Mark Gonzales in a Slam shirt. Screengrab from the Supreme ‘Cherry’ video by William Strobeck
It’s always amazing seeing the logo in print or on video. Spotting Gonz wearing a shirt at the Supreme “Cherry” premiere made our night. Seeing Josh Kalis burning around wearing one on Go Skateboarding Day was a highlight too. There was a distinct period of time when most people were running any logo clothing they owned inside out. It lasted for a while too. Here are some shots from the archives of Neil Smith, Will Harmon, and Chris Pulman bucking that trend when it was rife…
Neil Smith 50-50’s a tall one for a Slam Mail Order advert. Will Harmon Switch Backside tailslides some bricks. Both wear the classic logo shirt. Chris Pulman No comply at London Bridge wearing a hood. Photos by Henry Kingsford, Sam Ashley, and Dominic Marley
One legend who has never shied away from representing in any way is our longest-serving team rider Nick Jensen. If we were to set aside a larger amount of archival trawling time we could come up with a multitude of examples where he has furthered the reach of this particular logo. As long as we had stickers in the drawer they would be on his board and he has always worn the shirts for decades. Here is footage of one of his last ever skates at the spot where he cut his teeth, Victoria Benches…
Two of the last lines Nick Jensen put down at Victoria benches
Neil Macdonald who runs the powerful Science Vs Life Instagram account had some musings to offer about what the Slam logo evokes.
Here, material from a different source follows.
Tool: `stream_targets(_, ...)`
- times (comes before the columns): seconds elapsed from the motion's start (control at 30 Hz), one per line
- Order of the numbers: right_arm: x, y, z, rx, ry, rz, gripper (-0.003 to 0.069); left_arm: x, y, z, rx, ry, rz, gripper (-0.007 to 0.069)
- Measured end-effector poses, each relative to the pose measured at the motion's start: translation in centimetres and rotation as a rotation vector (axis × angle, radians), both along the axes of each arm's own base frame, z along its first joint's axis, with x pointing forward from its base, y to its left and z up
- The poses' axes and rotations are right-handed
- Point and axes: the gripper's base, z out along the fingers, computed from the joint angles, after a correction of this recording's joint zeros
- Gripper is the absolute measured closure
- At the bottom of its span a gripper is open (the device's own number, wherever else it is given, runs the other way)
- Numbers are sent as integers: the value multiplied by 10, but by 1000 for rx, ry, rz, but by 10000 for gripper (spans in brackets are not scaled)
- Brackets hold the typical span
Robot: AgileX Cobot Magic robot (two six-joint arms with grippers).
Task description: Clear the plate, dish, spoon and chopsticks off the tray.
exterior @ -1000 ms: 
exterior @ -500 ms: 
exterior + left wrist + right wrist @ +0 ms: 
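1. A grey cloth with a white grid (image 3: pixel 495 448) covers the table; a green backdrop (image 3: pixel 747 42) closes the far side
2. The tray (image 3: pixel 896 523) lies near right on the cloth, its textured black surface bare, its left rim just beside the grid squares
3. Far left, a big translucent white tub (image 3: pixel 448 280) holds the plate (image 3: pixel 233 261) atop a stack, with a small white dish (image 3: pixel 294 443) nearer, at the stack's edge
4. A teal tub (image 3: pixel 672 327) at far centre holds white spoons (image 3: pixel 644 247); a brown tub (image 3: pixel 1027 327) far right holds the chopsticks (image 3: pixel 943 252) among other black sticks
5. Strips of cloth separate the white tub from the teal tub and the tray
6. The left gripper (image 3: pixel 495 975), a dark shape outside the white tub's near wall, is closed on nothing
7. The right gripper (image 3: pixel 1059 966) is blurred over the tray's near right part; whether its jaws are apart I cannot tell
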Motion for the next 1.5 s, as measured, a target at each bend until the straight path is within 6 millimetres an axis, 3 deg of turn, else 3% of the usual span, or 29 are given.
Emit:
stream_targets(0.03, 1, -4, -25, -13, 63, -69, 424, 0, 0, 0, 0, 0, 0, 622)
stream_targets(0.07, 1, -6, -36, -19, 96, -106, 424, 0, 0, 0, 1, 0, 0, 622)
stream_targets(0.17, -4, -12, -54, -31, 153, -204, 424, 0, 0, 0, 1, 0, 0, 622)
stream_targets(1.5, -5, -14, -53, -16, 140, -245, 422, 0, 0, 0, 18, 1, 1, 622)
Like Dan Adams, Neil is another skateboarding historian putting together a book dedicated to the culture he works hard to romanticise and preserve on a daily basis. These are his thoughts…
“When I started skating in 1988, I made a point of acquiring every UK skate mag every month, and of course at that time, out of the three, RaD was always the best. It was clever and it was mysterious, it was poetic and it was profound, and TLB’s photography showed London (and plenty of other places across the UK) in its best light during what were some amazing times for skateboarding, as well as for wider culture.
“Any time there was a glimpse of that logo, whether it was in a Slam ad or on somebody’s t-shirt, it was obvious there was something important happening”
The Slam City Skates ads that ran in that magazine felt like part of the editorial at times – they were constantly evolving with the magazine, with the times, with skateboarding – and they too seemed like a window into a very exciting world. Any time there was a glimpse of that logo, whether it was in a Slam ad or on somebody’s t-shirt, it was obvious there was something important happening. That logo always symbolised something very interesting to me, and I’ll forever associate it with a crew of incredibly innovative, artistic, inspirational people”.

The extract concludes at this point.